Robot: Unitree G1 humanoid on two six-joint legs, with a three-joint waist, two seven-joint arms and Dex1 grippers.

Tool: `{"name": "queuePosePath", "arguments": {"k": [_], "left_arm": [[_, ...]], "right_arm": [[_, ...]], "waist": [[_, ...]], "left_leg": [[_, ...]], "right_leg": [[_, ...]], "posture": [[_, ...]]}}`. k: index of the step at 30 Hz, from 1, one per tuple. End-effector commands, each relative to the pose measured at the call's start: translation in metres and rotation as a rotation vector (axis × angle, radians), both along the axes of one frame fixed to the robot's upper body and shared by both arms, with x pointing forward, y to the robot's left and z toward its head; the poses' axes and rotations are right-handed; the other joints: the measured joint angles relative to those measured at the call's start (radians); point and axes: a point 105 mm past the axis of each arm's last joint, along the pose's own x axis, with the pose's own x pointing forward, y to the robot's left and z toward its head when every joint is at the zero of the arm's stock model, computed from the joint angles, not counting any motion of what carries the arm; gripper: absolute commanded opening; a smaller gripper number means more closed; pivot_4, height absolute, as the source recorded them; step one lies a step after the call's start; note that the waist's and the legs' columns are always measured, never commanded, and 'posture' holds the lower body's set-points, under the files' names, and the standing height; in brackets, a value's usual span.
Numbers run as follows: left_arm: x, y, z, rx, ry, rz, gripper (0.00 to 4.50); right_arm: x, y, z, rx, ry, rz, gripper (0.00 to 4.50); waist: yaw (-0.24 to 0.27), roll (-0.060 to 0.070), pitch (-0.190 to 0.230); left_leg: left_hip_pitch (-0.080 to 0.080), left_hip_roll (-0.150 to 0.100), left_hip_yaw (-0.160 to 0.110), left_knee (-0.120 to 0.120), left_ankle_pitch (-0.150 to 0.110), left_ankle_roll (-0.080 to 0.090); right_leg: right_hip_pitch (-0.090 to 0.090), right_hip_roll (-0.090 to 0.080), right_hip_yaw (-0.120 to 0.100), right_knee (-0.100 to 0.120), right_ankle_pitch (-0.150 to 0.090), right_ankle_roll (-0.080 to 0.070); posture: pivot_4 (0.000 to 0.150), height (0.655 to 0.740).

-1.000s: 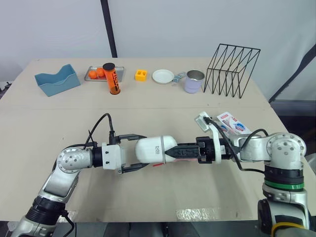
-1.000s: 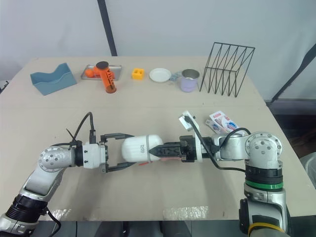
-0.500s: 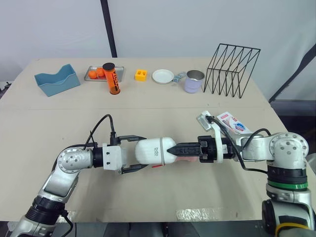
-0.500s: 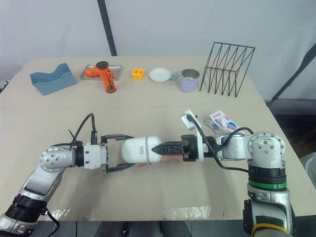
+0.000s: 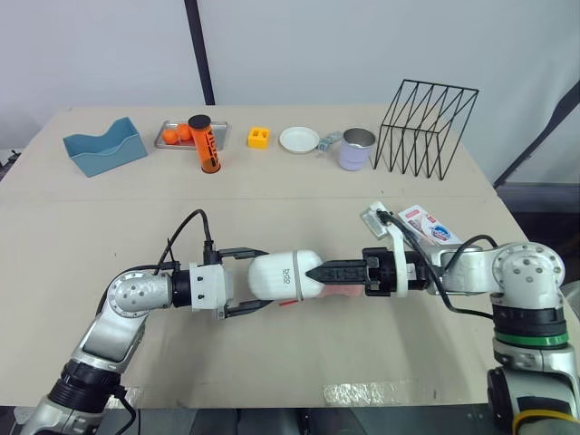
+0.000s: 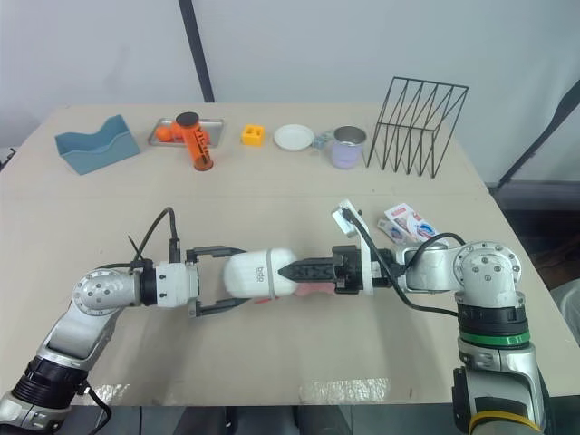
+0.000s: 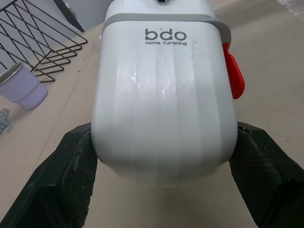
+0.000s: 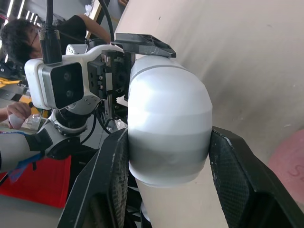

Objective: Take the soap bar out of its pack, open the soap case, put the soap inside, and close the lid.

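Closed on both flanks of the white soap case (image 7: 164, 95): the left claw (image 5: 261, 279), holding it lengthwise between the two arms. Pinched onto the opposite end: the right claw (image 5: 317, 271), one finger on each side (lid shut, red latch (image 7: 233, 71) on one flank). Just beside those fingers, on the pale surface (image 5: 272, 204): the pink soap (image 5: 343, 291). Near the right forearm: the soap pack (image 5: 428, 224). Well apart, along the far edge: blue tray (image 5: 104, 147), metal tray (image 5: 177, 136), orange tube (image 5: 207, 147), yellow block (image 5: 259, 138), white plate (image 5: 299, 140), lilac cup (image 5: 357, 149), black wire rack (image 5: 426, 127). Beyond: white wall, dark pole (image 5: 201, 54).
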Motion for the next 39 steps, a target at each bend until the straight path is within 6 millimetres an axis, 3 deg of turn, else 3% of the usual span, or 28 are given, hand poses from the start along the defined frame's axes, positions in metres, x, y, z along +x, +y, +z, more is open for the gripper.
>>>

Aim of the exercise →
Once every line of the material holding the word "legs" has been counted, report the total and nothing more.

Expected answer →
2